### What is expected
Provide only the number of lines in the listing that contain the word "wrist".

### Supplied data

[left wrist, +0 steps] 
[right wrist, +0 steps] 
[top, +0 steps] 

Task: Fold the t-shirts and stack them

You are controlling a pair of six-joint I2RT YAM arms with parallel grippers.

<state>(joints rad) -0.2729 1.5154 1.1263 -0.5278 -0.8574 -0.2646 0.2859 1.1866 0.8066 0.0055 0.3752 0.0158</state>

### Solution to this problem
2